◆ Dataset items:
┌──
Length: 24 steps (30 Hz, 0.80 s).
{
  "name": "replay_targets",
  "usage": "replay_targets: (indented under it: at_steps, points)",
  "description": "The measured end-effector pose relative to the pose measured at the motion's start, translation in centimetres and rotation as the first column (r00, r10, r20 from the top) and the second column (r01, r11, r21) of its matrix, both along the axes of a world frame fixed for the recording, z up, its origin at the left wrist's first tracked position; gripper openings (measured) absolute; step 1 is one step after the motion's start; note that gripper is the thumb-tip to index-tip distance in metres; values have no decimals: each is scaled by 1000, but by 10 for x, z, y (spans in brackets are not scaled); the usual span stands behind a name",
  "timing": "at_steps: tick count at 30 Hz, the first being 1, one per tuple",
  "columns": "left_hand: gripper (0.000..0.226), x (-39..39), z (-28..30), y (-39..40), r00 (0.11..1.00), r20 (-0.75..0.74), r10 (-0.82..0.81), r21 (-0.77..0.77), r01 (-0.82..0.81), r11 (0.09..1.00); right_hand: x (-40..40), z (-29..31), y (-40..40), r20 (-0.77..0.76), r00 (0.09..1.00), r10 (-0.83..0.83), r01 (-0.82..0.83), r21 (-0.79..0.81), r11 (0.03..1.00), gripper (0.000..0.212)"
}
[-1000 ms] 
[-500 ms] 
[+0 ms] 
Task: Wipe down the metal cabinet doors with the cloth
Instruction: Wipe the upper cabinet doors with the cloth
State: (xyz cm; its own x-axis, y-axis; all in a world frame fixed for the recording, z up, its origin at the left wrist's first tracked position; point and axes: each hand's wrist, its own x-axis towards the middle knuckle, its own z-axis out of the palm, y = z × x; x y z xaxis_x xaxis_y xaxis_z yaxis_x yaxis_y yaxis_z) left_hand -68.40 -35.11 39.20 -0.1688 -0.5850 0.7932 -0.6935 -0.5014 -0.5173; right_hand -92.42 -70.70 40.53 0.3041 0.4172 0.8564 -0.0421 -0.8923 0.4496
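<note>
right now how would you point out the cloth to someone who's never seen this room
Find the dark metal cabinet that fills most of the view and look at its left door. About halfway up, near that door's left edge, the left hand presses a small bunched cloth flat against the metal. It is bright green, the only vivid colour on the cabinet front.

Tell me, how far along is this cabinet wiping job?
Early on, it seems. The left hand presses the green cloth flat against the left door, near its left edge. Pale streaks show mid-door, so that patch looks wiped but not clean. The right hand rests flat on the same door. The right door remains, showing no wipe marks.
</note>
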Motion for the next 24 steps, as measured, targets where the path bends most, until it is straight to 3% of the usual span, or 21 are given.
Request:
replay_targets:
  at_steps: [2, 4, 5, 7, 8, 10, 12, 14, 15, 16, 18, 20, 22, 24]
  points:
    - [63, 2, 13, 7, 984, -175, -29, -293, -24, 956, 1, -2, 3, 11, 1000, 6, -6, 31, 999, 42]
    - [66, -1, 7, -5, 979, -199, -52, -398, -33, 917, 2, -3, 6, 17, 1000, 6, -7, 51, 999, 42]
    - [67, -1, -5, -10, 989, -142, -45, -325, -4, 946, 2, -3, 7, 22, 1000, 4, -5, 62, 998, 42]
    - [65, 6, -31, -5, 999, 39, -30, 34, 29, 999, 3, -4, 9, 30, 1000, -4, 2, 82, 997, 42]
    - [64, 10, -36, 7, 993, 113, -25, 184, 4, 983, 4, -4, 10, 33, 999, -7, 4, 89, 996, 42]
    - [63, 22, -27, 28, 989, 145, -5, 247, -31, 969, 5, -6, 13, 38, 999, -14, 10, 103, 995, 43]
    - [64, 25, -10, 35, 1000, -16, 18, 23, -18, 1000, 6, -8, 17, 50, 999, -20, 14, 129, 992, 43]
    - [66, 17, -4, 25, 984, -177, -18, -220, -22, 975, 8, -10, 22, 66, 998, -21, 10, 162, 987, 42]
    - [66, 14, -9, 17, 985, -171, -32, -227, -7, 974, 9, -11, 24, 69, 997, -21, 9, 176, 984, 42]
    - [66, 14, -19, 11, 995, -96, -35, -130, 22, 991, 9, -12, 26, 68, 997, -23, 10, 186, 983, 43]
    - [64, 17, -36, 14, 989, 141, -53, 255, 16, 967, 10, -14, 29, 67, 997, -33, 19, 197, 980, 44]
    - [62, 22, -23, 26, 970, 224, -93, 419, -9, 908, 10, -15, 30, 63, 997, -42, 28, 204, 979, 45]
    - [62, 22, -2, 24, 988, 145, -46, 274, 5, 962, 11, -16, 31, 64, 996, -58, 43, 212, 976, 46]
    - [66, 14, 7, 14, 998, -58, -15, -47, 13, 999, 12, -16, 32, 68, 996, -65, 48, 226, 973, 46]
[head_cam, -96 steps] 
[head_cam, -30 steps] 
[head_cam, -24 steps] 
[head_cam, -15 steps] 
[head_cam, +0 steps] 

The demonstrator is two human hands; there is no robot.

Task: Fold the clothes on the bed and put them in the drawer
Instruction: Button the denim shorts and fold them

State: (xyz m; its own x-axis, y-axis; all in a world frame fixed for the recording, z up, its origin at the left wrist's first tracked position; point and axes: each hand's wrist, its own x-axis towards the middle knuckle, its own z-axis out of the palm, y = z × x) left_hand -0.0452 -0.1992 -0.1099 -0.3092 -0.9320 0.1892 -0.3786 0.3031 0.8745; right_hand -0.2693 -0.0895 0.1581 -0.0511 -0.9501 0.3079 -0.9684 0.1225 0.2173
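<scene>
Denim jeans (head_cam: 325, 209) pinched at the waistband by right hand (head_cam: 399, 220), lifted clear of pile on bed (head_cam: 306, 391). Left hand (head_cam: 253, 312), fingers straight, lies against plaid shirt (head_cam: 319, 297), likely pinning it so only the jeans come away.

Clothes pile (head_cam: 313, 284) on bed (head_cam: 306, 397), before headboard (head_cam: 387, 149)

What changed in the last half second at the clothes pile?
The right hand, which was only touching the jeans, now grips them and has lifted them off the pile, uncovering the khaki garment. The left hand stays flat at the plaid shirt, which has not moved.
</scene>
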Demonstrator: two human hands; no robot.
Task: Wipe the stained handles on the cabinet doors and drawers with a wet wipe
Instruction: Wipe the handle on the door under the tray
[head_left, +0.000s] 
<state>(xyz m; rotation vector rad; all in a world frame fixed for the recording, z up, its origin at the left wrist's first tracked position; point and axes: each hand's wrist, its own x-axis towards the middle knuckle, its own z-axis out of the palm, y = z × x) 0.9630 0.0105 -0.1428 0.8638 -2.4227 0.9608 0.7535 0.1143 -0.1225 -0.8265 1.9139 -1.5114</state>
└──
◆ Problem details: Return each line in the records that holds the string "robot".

◆ Result for this exercise:
The demonstrator is two human hands; there is no robot.
Demonstrator: two human hands; no robot.

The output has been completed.